In the land of the Bible, the ancients built most of their cities around sacred towers with uncanny similarities to what we find in the Biblical Tower of Babel narrative; these sacred towers are referred to as ziggurats. These massive structures first appear during the Uruk period (3500-3100 BC) in Mesopotamia (literally "the land between two rivers," also referred to as the "Cradle of Civilization," or commonly "land of the Bible"). It is in this land, explicitly, where the earliest events in Genesis take place. From Babylonia to Assyria, most Mesopotamian cities had a centralized tower.
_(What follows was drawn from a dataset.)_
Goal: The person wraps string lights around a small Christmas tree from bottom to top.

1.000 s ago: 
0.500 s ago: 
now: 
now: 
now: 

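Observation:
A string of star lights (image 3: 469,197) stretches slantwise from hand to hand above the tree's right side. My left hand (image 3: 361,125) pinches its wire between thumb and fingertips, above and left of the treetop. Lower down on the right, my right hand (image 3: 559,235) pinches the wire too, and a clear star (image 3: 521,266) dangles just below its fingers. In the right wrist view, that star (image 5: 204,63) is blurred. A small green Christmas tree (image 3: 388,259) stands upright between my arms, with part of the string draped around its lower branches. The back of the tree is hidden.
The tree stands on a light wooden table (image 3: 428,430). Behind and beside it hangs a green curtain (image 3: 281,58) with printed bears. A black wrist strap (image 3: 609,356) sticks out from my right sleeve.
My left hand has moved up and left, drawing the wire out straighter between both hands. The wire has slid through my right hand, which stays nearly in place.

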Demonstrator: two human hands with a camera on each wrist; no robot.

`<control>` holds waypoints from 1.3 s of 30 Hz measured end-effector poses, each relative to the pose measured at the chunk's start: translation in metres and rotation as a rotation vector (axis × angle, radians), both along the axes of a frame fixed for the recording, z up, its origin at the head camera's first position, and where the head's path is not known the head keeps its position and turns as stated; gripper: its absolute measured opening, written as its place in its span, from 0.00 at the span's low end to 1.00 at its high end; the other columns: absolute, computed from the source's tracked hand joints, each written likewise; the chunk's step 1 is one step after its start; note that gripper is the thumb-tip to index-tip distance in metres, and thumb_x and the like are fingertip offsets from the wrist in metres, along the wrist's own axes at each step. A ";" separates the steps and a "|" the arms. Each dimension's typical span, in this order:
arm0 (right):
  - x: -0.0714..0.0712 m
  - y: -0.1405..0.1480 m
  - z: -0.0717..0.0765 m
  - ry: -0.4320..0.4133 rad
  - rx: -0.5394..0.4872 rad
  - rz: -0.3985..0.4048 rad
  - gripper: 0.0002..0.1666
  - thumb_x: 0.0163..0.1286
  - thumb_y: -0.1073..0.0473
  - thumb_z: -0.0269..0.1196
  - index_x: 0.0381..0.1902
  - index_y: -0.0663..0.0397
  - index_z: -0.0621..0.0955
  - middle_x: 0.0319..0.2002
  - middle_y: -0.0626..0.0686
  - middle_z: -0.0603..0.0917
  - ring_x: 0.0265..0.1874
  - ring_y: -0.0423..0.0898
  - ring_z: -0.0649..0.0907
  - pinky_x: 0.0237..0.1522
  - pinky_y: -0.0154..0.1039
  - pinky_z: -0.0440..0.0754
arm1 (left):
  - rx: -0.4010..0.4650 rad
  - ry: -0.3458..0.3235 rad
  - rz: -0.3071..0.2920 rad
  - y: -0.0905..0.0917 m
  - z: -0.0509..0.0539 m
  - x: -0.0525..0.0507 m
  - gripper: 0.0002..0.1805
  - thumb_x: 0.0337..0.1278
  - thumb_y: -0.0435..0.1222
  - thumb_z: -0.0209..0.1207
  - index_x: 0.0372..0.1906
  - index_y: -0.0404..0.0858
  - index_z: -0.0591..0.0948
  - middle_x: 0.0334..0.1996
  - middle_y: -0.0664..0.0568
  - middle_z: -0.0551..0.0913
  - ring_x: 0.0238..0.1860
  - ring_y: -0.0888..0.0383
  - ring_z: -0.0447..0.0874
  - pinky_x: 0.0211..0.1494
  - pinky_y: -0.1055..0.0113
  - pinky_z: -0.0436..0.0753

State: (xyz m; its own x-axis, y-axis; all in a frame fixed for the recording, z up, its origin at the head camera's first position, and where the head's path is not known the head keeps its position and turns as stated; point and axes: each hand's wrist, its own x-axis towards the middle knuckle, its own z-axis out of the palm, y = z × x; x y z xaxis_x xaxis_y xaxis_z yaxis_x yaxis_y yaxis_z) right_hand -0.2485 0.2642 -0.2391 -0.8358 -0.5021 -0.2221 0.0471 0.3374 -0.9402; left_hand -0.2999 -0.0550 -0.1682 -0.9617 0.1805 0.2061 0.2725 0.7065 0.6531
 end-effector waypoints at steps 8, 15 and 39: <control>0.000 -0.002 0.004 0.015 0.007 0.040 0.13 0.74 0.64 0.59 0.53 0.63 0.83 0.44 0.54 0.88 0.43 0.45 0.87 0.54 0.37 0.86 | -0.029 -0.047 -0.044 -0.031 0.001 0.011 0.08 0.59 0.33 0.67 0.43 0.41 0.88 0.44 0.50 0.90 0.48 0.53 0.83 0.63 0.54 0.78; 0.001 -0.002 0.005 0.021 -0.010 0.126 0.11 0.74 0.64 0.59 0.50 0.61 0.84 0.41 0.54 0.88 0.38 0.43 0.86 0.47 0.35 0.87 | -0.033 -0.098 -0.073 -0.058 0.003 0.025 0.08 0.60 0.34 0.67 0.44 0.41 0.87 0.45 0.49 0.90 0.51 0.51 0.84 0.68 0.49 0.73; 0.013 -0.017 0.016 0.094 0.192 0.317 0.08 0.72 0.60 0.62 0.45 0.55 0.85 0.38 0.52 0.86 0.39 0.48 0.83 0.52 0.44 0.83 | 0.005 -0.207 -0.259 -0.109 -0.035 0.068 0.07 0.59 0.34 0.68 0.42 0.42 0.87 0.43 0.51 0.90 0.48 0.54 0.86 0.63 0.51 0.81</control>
A growing number of Bible scholars and commentators, including most Evangelicals, believe the tower of Babel, described in Genesis 11, was almost certainly a ziggurat. Why? (1) Gen 11 uses typical ziggurat terminology like (this point will be expanded below). (2) Bitumen mortar and baked clay-brick construction of ziggurats is precisely the same as the materials and methods indicated in the Bible (Gen 11:3a: "let us make bricks and burn them thoroughly" and Gen 11:3b "And they used brick for stone, and they used tar for mortar" very precisely reflects Sumerian building practices in the Tigris-Euphrates river valley where the first civilizations were, where there is virtually no stone, but clay was some forty feet thick). (3) Gen 11 “plains of Shinar” (SNR) is identified philologically as Sumer (SMR); the plains of Shinar/Sumer are between the Tigris and Euphrates rivers. (4) Sumer also has narratives of the confusion of tongues and the destruction of a great tower. (5) Modern research has clearly demonstrated that the earliest civilizations and ancient languages actually developed in the general area of Mesopotamia, the plain of Shinar.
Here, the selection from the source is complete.